▶ **Requirement**: Say how many lines of the listing below include the word "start", with no other output.
==== Input
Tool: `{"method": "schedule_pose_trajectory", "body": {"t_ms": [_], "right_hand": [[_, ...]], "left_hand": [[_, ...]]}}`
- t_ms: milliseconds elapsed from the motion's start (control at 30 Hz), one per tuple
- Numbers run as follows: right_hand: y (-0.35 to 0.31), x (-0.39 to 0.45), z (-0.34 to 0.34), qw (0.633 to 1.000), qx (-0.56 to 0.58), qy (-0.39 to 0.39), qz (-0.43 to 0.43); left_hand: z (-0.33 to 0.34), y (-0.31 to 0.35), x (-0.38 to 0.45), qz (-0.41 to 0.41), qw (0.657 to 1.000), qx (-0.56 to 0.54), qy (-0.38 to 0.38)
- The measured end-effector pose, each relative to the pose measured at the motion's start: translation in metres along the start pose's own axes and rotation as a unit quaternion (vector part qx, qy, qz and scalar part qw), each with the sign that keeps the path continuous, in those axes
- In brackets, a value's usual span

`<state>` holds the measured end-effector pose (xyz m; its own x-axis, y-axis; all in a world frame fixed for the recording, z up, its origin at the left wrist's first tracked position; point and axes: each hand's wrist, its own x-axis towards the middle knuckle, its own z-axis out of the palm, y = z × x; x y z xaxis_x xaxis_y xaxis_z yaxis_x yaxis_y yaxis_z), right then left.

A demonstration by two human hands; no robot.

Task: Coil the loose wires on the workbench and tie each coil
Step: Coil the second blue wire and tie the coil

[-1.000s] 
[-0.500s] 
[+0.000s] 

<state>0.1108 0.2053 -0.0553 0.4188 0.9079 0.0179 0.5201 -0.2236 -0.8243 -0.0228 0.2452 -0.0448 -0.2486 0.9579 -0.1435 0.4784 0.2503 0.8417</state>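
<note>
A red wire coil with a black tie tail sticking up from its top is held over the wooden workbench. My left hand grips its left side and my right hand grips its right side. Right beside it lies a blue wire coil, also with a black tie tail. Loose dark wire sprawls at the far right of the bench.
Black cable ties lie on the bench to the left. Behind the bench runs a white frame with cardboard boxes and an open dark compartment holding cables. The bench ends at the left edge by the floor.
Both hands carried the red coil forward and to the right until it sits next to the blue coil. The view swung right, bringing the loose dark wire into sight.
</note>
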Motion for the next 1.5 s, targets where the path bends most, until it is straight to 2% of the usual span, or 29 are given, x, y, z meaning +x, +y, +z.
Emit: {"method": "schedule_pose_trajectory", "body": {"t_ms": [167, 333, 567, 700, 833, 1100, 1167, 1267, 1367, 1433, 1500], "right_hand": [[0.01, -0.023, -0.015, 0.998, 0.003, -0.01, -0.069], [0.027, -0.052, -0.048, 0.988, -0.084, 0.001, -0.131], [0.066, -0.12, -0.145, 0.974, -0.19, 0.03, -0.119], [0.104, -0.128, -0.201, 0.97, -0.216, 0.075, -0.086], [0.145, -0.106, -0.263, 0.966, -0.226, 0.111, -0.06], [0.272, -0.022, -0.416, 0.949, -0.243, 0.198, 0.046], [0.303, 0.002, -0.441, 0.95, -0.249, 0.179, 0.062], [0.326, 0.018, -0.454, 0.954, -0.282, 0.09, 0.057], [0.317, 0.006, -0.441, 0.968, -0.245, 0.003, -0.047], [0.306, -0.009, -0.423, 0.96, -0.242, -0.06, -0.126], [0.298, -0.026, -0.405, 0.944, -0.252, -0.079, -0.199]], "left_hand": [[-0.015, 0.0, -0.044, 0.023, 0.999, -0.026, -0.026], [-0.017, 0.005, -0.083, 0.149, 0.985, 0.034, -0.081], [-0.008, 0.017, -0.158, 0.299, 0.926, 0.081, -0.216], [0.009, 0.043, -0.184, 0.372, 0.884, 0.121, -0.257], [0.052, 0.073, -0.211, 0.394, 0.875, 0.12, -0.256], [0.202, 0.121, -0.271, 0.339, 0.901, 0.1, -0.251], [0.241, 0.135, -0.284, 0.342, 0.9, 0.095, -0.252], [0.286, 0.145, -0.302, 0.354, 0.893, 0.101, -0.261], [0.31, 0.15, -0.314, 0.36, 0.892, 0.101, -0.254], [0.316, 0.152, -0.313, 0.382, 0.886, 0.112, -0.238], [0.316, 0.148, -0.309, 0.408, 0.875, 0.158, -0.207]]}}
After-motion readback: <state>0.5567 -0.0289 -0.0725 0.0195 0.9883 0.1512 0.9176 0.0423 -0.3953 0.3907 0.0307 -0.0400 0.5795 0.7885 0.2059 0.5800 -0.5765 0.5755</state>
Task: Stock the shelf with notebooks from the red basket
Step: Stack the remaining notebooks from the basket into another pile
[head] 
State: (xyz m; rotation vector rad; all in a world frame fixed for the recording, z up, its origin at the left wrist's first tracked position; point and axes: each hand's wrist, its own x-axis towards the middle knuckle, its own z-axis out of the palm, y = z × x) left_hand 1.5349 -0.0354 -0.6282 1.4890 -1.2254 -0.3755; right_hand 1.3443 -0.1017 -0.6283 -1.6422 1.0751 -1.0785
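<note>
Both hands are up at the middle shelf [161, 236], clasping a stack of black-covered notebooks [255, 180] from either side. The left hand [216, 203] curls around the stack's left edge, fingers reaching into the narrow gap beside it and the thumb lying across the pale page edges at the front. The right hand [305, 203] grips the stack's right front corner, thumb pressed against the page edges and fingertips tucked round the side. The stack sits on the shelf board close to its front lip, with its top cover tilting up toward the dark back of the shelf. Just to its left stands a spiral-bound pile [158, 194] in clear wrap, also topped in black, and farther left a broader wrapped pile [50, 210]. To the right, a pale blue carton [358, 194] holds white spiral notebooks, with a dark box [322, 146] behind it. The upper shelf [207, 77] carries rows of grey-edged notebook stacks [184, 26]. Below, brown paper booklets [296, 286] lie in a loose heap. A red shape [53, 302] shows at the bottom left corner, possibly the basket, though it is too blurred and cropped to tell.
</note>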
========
▶ **Expected answer**: 2